## [YOUR ASSIGNMENT]
Your answer should show every line of the material below that includes "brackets".

>>

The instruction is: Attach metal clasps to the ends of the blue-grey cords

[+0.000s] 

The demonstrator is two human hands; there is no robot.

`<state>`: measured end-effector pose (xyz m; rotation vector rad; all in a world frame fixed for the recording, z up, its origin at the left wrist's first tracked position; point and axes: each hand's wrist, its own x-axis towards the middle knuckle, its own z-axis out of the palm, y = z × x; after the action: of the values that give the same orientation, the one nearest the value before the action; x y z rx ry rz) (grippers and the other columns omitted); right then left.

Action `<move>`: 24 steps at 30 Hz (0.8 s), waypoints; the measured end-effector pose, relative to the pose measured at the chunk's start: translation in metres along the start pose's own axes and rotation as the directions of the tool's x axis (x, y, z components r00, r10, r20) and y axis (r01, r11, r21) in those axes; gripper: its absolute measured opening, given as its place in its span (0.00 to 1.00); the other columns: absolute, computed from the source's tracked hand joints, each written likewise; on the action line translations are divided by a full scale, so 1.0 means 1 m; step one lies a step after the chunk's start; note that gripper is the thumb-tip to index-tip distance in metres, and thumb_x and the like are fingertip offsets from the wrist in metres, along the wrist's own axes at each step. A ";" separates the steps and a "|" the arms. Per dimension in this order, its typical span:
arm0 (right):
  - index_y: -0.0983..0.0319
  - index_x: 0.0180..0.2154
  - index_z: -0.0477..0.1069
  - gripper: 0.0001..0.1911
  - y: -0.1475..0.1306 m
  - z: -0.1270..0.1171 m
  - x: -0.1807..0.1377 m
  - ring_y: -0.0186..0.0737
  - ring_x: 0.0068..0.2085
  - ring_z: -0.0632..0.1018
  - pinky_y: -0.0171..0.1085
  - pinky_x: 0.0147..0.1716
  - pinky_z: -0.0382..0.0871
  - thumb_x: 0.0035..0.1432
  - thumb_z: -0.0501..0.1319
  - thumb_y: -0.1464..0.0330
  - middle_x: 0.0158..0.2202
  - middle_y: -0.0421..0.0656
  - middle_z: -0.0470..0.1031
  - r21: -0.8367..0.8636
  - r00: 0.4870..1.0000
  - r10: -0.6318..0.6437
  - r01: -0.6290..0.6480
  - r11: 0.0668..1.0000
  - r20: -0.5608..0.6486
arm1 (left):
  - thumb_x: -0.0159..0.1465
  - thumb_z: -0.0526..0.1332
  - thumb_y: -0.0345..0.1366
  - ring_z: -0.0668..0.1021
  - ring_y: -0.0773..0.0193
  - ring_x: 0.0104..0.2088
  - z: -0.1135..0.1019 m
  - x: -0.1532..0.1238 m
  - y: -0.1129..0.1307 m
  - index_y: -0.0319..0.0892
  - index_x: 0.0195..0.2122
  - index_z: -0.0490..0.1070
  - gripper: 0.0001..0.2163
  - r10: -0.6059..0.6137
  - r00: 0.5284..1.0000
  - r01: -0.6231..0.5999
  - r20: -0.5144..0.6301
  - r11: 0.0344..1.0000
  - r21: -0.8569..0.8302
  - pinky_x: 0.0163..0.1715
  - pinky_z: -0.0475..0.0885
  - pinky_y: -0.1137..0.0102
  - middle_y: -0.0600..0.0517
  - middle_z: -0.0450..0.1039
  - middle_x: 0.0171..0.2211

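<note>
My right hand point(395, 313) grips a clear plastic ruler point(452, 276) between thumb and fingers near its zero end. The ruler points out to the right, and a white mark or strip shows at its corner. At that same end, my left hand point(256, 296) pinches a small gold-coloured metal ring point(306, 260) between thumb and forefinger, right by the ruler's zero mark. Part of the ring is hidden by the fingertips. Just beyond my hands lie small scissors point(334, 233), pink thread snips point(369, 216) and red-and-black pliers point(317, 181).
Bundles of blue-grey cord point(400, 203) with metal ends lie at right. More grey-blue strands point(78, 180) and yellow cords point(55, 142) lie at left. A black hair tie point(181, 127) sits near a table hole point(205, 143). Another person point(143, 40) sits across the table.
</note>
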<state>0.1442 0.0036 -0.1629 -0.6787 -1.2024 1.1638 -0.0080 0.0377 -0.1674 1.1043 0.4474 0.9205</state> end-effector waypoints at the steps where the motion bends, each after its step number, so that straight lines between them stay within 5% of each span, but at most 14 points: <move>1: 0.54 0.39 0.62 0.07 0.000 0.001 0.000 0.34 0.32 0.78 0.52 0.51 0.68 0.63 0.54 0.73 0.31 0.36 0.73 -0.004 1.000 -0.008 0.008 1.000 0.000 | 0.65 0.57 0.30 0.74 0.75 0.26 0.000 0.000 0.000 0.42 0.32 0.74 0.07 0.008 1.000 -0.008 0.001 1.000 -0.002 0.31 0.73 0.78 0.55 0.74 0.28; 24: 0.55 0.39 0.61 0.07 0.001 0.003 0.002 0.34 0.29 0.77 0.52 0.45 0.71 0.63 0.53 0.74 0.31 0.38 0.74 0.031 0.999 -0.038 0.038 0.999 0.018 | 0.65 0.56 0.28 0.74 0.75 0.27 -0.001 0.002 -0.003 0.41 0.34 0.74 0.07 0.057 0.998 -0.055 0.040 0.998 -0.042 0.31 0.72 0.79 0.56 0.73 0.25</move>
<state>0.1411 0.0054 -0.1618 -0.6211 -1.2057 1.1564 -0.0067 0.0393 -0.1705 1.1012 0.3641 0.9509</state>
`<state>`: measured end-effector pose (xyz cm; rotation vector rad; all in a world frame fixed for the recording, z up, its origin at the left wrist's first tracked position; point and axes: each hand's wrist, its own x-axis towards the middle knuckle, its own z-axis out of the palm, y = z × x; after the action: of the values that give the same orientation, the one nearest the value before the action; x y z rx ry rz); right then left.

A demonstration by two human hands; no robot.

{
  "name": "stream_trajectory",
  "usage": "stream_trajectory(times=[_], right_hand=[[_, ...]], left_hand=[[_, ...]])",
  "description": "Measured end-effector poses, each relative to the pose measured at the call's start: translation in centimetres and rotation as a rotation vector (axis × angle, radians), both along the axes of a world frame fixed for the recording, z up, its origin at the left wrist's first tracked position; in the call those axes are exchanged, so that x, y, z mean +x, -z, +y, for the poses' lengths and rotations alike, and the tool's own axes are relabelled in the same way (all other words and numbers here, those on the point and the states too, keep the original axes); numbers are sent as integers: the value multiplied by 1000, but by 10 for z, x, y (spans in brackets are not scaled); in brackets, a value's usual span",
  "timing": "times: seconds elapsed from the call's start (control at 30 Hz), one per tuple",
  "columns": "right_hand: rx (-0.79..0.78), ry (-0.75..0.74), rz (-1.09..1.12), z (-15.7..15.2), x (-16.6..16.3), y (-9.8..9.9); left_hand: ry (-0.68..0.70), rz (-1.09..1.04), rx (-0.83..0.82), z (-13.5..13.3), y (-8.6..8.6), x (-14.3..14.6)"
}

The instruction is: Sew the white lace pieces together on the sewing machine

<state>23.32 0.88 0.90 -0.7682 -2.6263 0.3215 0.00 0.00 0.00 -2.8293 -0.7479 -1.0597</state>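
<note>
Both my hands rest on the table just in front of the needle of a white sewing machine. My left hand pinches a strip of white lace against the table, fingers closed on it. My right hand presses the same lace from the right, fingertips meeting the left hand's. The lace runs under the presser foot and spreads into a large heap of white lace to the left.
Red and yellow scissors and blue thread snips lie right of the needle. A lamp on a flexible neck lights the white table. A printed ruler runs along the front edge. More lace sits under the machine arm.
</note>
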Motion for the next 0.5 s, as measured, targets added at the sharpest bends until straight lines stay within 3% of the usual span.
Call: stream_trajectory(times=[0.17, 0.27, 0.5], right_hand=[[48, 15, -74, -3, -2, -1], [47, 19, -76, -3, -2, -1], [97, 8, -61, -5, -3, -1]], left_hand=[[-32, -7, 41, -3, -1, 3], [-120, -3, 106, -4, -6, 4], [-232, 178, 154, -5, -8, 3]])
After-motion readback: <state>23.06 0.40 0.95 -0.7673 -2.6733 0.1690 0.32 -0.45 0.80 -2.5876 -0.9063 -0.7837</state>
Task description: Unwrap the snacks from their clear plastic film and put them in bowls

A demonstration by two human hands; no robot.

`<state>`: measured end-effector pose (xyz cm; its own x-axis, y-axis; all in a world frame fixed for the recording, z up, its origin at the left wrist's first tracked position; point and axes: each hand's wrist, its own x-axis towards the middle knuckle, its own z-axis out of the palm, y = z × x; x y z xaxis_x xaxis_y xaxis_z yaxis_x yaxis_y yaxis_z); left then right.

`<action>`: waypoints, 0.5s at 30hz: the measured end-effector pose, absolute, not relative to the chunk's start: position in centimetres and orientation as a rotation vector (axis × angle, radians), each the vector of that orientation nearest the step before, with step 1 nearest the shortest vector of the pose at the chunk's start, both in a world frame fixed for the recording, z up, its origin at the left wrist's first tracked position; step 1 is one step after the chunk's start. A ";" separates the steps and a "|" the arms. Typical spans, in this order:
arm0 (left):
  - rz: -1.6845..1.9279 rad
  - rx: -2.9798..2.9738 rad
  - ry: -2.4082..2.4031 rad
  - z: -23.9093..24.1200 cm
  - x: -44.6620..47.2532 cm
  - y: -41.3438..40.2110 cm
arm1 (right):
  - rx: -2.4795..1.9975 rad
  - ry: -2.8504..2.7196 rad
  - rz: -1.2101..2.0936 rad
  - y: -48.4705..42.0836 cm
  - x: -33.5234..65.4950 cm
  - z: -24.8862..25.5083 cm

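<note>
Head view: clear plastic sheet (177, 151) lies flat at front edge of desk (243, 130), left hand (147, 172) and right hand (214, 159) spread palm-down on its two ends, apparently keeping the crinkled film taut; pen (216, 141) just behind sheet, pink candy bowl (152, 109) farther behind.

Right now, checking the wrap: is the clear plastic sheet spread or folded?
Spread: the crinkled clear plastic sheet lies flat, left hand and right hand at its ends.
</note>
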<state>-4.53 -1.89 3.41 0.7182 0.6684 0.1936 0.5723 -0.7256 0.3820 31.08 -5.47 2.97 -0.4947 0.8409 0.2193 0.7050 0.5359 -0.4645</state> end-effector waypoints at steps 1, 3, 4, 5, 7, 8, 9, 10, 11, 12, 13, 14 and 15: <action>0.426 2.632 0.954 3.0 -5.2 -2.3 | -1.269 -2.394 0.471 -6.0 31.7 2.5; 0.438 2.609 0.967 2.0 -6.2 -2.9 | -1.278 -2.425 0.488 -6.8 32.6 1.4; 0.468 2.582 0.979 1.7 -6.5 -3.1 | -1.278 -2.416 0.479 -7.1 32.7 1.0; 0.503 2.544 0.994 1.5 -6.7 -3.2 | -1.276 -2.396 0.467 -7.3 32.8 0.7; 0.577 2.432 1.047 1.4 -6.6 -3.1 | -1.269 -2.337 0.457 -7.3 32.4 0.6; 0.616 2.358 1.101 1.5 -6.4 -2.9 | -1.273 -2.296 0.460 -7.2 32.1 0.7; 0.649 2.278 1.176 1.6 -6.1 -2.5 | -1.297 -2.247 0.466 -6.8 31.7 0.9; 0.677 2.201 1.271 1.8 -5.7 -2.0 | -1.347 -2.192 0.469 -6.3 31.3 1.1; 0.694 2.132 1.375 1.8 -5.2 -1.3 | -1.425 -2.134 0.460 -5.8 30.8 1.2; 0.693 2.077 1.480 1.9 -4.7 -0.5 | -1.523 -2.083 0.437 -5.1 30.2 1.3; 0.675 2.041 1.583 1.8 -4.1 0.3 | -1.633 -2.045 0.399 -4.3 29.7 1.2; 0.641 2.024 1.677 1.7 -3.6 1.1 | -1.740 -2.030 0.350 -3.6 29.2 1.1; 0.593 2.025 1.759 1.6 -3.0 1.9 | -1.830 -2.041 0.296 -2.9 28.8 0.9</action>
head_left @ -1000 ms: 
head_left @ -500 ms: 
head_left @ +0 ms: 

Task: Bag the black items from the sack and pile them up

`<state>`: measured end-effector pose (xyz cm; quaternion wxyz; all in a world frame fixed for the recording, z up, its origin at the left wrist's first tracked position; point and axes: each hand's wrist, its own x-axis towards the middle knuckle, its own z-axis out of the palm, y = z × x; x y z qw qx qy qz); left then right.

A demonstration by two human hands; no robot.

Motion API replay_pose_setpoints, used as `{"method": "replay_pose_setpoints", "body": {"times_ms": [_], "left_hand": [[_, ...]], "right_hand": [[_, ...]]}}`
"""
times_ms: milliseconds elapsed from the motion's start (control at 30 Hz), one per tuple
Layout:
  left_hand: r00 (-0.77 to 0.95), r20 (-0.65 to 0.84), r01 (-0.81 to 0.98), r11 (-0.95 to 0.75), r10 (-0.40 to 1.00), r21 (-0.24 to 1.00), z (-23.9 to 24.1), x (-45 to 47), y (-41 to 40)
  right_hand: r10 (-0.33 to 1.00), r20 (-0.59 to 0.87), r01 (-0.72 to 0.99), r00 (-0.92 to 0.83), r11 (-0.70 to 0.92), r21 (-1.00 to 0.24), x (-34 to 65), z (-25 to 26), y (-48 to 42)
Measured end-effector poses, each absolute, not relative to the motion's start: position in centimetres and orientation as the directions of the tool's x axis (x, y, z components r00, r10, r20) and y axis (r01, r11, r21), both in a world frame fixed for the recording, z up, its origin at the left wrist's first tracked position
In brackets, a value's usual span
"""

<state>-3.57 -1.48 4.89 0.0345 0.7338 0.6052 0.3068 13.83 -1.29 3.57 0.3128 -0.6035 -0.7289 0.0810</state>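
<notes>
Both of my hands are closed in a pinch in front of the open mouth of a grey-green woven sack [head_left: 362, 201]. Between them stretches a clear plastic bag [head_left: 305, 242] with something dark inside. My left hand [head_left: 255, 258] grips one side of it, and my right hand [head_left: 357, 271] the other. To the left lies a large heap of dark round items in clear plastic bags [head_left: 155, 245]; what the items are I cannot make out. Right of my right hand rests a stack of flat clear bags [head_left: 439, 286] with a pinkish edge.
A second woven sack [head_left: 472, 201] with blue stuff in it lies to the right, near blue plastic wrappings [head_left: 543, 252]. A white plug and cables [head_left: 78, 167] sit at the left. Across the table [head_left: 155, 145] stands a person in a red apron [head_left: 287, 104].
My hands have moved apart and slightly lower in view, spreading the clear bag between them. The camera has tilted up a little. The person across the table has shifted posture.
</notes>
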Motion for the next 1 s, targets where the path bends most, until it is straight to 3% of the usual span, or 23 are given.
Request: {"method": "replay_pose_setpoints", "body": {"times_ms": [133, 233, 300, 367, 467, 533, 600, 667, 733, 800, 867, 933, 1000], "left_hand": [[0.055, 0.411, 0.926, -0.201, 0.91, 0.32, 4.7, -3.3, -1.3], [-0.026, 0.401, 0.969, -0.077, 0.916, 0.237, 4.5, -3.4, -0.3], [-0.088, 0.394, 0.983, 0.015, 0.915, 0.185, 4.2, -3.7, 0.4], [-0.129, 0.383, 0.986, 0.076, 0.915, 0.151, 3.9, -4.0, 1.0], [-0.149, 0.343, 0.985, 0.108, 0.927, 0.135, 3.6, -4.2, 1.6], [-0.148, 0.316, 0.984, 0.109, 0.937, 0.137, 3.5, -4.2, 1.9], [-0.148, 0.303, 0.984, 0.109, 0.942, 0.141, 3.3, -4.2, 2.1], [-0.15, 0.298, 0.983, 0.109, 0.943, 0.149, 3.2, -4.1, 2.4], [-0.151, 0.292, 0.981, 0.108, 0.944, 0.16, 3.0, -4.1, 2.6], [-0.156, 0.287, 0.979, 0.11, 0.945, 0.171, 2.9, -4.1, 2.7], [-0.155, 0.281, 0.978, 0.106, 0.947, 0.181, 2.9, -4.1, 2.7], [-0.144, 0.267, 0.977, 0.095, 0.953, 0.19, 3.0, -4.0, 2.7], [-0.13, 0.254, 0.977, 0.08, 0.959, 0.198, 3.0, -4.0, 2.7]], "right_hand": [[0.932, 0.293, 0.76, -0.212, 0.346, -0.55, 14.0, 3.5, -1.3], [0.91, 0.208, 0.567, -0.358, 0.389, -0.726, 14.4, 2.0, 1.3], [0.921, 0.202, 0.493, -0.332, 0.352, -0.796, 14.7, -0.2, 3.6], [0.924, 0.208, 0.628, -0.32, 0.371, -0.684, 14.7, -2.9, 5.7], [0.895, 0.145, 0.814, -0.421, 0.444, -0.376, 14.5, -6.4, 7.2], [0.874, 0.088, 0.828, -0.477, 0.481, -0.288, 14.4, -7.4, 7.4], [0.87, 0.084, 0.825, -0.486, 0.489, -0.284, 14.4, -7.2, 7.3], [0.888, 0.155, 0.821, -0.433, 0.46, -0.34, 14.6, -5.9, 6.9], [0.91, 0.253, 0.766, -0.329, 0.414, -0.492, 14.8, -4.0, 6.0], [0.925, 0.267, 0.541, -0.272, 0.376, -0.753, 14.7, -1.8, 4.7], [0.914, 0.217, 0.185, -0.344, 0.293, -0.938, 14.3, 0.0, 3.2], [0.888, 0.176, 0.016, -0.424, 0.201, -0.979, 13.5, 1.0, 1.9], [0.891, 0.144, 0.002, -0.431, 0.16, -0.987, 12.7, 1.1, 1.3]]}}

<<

## [WORKED SOLUTION]
  "description": "Measured end-effector poses, each relative to the pose measured at the call's start: translation in centimetres and rotation as a rotation vector (axis × angle, radians), both along the axes of a world frame fixed for the recording, z up, its origin at the left wrist's first tracked position; in the call those axes are exchanged, so that x, y, z mean +x, -z, +y, for the poses' lengths and rotations alike, and the tool's own axes are relabelled in the same way (all other words and numbers here, those on the point and the states too, keep the original axes); numbers are sent as integers: the value multiplied by 1000, but by 10 for z, x, y (spans in brackets are not scaled); in brackets, a value's usual span",
In brackets, a value's usual span

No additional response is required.